Speech on receiving the Daniel Guggenheim Medal Award, Seattle, July 31, 1989.


Perhaps, one of the most striking moments of my life in aviation was the day when we got delivery of our first Boeing 747. From that ridiculous little plane I used to fly in those early years, the advent of the 747 photographed with the little Puss Moth next to it, exemplified to me the progress of commercial aviation, and in some ways the progress of India.

I have come to Seattle after many years, and I feel privileged at being received by Boeing and shown round their superb plant, which I used to visit in the old days when I was in the happy position of being a buyer of their planes! I have happy memories of a personal friendship with the great Bill Allen, the then Chairman of the Boeing Board, and it was a matter of delight for me to meet Mrs. Allen again after many years.
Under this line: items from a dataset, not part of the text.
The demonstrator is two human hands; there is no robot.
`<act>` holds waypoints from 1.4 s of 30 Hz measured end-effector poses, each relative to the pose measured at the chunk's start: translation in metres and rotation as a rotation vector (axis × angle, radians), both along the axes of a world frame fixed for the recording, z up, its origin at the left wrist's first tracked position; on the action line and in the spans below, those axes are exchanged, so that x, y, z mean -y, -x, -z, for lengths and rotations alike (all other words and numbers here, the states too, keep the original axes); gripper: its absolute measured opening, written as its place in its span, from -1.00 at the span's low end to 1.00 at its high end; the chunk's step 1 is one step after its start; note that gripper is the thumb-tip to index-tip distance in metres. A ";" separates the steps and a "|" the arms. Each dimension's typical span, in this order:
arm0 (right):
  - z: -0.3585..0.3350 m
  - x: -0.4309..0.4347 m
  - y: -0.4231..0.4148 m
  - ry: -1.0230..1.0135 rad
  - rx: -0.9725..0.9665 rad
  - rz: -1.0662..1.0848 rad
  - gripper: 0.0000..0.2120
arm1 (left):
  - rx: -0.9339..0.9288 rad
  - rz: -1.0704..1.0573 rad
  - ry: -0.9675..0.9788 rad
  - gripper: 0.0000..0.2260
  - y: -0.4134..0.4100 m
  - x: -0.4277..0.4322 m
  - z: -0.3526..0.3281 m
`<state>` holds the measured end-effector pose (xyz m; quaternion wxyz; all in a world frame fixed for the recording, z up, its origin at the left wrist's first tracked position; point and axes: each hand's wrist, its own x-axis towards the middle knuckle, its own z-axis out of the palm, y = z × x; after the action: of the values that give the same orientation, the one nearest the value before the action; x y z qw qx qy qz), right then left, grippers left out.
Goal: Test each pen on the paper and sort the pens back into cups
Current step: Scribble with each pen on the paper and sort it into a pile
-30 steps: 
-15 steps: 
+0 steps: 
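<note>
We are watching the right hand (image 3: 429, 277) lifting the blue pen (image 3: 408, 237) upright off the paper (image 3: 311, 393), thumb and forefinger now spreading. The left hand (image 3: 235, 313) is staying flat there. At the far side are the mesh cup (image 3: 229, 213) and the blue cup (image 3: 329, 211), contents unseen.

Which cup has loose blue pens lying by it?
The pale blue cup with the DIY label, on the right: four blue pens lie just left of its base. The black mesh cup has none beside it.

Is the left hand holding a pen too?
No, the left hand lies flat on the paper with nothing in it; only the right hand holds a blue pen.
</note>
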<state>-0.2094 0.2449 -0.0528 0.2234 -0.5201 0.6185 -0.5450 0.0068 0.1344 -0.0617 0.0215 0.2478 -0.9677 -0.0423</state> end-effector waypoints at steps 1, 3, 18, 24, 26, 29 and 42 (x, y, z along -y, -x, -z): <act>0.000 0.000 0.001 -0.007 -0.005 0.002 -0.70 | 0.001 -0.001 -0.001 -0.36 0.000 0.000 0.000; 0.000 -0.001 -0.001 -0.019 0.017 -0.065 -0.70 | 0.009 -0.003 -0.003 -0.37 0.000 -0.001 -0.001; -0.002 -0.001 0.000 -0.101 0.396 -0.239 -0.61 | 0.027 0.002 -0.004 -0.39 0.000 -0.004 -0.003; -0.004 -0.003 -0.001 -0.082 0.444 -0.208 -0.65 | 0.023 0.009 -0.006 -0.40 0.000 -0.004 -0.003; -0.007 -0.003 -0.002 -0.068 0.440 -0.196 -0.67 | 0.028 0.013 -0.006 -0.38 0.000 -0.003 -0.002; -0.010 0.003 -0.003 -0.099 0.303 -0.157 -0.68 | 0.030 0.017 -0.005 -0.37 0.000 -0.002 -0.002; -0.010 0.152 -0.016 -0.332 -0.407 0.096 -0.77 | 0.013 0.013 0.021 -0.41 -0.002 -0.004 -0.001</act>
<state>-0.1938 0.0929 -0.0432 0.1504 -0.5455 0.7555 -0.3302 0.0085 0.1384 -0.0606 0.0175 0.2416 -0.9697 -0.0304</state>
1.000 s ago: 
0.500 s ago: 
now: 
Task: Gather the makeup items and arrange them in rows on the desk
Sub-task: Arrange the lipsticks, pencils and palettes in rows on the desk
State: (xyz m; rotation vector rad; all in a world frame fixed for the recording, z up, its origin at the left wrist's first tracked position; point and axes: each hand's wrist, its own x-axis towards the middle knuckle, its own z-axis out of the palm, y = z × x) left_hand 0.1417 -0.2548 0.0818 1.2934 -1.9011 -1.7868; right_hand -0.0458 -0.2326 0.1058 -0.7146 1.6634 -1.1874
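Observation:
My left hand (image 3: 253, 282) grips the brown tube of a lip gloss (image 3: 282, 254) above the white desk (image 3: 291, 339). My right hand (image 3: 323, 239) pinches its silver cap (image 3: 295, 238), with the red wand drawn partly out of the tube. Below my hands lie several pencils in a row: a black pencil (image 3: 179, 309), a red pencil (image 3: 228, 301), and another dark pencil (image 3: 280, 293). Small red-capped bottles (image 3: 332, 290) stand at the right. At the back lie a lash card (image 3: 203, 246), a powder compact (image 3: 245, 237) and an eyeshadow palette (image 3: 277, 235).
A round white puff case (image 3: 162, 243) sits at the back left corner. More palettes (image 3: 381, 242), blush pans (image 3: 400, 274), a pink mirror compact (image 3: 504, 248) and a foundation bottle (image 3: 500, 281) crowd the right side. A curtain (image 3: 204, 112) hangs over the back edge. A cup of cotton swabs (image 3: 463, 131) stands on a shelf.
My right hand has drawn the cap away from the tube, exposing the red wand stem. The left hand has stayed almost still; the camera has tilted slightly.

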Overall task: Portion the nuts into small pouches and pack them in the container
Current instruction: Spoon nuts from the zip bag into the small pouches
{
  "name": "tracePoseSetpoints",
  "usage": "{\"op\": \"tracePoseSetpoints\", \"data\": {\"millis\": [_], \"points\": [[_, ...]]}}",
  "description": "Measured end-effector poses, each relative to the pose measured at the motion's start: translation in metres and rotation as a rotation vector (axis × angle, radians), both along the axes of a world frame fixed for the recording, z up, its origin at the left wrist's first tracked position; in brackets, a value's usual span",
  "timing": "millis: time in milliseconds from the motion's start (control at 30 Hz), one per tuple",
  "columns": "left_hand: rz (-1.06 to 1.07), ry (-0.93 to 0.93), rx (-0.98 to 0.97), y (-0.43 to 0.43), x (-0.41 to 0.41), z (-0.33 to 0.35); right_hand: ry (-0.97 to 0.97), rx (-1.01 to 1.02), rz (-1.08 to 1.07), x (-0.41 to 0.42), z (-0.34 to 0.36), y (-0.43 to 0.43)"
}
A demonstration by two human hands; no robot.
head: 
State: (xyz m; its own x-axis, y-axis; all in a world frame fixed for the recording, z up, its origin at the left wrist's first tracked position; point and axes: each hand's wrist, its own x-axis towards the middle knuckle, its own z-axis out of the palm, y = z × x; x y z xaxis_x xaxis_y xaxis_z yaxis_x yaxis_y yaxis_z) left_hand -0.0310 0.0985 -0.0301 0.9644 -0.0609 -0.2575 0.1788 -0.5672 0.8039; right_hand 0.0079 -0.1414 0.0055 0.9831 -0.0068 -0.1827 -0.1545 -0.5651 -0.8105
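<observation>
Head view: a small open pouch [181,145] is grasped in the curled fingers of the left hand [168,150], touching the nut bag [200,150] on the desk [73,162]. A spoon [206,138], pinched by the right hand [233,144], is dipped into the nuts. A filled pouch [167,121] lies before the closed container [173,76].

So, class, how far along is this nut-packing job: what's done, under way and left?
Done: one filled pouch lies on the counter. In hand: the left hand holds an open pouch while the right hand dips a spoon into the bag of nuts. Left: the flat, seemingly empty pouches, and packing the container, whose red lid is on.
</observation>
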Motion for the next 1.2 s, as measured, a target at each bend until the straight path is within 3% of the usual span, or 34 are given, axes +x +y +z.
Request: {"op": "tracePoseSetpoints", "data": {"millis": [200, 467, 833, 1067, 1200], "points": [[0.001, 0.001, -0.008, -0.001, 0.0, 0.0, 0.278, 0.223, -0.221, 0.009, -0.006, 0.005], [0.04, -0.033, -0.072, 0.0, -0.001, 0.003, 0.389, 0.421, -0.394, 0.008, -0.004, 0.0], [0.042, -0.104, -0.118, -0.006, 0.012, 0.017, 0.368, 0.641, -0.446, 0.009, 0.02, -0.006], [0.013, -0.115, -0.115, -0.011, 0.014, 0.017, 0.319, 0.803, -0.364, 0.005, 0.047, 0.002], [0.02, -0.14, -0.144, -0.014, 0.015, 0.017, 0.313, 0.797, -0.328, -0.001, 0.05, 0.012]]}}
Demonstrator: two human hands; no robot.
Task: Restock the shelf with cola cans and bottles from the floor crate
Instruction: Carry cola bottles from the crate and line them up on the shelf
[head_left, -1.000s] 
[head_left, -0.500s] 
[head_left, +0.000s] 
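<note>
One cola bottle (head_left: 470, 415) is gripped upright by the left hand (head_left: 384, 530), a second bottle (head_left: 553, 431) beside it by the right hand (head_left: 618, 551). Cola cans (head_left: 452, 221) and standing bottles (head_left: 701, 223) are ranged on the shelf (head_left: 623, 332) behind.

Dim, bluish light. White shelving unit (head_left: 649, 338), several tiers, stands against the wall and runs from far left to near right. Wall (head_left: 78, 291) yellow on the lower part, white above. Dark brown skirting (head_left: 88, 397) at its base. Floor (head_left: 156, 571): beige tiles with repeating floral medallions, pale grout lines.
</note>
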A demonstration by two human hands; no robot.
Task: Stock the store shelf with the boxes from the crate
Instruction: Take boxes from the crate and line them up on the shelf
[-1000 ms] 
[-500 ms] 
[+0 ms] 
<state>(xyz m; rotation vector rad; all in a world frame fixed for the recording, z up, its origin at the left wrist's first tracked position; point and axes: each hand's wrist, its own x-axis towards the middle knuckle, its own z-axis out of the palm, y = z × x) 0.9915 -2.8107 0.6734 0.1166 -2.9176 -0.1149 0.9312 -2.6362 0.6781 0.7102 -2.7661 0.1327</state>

We are still historically at the beginning of air travel, and I personally feel very lucky that I was born just about when aviation started and, am still around eighty-five years later. So much so that I have decided to come back some time in the future, hopefully in the very next century. I do not know how many of you believe in reincarnation. We in India do. If and when I do come back, I shall certainly visit Seattle and Boeing again.